ÖDÜLÜ AYDIN DOĞAN'IN ELİNDEN ALDI
Boyner'in konuşmasının ardından, bu yıl ödüle değer görülen Orhan
Pamuk ile yapılan söyleşi filmi gösterildi. Daha sonra, Aydın Doğan
Vakfı (ADV) Kurucusu ve Onursal Başkanı ve Doğan Holding Onursal
Başkanı Aydın Doğan, Orhan Pamuk’a 50 bin TL tutarındaki para
ödülünü ve Aydın Doğan Ödülü'nü temsil eden heykelciği takdim
etti.
ÖDÜL ALMAKTAN, SEVİLMEKTEN DAHA GÜZEL NE
OLABİLİR
Ödülü aldıktan sonra konuşan Orhan Pamuk, kendisini bu özel gecede
yalnız bırakmayan herkese teşekkür ederek, “Bu ödül için beni
düşünen, beni öneren, beni seçen jüri üyelerine çok teşekkür
ederim.
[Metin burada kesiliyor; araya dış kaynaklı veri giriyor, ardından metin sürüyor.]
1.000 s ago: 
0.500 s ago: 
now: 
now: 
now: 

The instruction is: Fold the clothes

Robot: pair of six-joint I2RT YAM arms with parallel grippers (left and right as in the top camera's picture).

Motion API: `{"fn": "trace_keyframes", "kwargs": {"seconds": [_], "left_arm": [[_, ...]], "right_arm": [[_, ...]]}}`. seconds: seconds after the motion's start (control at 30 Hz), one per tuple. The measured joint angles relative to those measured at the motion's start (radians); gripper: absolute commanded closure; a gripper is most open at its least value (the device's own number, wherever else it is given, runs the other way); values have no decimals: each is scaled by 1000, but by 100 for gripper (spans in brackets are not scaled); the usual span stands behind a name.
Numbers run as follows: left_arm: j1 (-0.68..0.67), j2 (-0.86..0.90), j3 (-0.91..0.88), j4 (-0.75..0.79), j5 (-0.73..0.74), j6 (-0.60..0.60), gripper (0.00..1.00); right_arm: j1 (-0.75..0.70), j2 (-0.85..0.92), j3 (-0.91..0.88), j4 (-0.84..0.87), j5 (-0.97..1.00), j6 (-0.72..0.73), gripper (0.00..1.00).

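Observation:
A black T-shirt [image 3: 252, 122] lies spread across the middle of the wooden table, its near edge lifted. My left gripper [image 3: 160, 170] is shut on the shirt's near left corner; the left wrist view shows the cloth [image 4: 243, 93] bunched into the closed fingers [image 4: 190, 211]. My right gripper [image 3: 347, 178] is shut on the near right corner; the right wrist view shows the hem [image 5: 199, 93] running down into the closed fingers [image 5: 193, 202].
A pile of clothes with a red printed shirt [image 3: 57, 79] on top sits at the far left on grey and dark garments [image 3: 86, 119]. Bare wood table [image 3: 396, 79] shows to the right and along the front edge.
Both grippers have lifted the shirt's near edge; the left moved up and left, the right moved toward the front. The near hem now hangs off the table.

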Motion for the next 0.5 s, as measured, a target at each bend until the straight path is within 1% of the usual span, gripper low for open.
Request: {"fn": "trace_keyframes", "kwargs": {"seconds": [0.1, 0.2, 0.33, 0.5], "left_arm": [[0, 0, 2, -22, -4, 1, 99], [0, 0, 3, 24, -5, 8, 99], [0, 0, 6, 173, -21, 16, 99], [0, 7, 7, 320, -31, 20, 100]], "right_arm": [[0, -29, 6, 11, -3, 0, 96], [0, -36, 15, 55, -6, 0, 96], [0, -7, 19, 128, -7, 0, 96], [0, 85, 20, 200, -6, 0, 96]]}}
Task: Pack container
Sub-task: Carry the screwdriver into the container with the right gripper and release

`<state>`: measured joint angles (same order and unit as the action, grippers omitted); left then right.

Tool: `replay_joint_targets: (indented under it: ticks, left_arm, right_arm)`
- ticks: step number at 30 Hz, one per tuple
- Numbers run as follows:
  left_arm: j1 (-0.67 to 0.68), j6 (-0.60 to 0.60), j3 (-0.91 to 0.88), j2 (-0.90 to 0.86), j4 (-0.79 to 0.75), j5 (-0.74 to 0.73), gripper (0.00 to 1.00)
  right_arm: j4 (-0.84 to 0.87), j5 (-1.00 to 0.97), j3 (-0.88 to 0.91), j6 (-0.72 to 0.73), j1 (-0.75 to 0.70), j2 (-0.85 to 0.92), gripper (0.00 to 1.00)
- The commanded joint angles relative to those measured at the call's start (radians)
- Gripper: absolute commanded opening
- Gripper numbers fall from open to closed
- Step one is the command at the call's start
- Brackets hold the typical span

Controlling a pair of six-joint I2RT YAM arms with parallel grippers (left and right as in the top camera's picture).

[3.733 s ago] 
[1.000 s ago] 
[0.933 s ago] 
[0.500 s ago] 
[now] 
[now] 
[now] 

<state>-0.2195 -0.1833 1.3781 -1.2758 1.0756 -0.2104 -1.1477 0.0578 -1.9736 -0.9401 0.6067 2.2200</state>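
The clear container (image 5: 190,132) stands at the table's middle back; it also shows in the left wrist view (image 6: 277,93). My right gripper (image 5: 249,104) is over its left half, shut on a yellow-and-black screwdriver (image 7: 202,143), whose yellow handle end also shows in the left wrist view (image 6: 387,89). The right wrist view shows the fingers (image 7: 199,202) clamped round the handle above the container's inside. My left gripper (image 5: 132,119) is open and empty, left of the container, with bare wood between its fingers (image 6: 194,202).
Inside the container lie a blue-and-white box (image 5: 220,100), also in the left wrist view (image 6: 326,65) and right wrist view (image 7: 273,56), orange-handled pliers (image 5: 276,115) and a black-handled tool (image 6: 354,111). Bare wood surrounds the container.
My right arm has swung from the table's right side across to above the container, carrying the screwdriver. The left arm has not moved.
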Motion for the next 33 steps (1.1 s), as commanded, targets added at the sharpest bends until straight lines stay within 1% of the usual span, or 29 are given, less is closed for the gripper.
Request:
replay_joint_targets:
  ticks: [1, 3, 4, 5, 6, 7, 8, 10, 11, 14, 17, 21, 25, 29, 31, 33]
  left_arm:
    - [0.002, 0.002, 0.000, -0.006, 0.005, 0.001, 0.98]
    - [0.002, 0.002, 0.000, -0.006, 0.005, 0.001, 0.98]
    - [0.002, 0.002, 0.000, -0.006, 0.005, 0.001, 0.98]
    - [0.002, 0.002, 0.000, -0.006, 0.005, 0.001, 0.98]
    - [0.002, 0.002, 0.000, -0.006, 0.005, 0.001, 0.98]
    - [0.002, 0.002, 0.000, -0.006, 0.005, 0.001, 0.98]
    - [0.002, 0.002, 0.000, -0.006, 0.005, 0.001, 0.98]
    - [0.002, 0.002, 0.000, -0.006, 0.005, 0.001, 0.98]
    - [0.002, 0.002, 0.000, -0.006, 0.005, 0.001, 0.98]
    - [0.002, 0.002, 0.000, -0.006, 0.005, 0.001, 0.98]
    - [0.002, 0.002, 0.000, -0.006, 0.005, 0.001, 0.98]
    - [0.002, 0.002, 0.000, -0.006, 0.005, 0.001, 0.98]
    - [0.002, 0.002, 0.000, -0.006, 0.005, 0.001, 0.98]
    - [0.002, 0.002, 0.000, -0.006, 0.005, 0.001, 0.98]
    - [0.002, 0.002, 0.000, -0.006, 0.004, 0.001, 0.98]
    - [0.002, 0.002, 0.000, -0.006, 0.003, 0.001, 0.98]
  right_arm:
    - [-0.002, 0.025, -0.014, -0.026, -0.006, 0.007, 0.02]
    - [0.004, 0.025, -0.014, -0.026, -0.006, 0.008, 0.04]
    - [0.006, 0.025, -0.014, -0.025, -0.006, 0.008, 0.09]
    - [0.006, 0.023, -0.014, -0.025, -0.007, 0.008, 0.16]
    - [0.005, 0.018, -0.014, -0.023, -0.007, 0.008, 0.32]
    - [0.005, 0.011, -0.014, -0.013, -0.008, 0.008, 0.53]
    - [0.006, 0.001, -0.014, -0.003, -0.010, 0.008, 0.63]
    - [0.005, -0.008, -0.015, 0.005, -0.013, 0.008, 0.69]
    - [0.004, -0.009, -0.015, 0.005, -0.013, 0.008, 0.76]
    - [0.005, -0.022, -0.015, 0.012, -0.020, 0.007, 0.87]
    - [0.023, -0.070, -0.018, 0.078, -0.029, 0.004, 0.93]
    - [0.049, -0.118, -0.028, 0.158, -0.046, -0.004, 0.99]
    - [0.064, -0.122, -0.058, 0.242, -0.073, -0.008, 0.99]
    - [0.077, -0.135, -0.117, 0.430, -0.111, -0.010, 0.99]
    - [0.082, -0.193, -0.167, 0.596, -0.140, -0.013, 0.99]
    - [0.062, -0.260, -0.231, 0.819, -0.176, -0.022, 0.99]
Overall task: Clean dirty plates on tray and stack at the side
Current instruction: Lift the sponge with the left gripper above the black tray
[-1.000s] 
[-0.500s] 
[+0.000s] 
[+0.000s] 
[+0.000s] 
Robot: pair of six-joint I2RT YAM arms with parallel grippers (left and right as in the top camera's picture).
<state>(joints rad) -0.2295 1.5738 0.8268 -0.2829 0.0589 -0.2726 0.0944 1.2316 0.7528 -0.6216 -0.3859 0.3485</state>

Kendim de bir müze sahibi, bir vakıf sahibi olduğum için,
bir vakfı yönetmek, faaliyet göstermek için ne kadar titizlik
gerektiğini biliyorum. Aydın Doğan Vakfı’nın sahibine ve
yöneticilerine çok teşekkür ederim. Ödül almaktan, sevilmekten,
‘aferin çok güzel yazmışsın’ denilmesinden güzel ne olabilir.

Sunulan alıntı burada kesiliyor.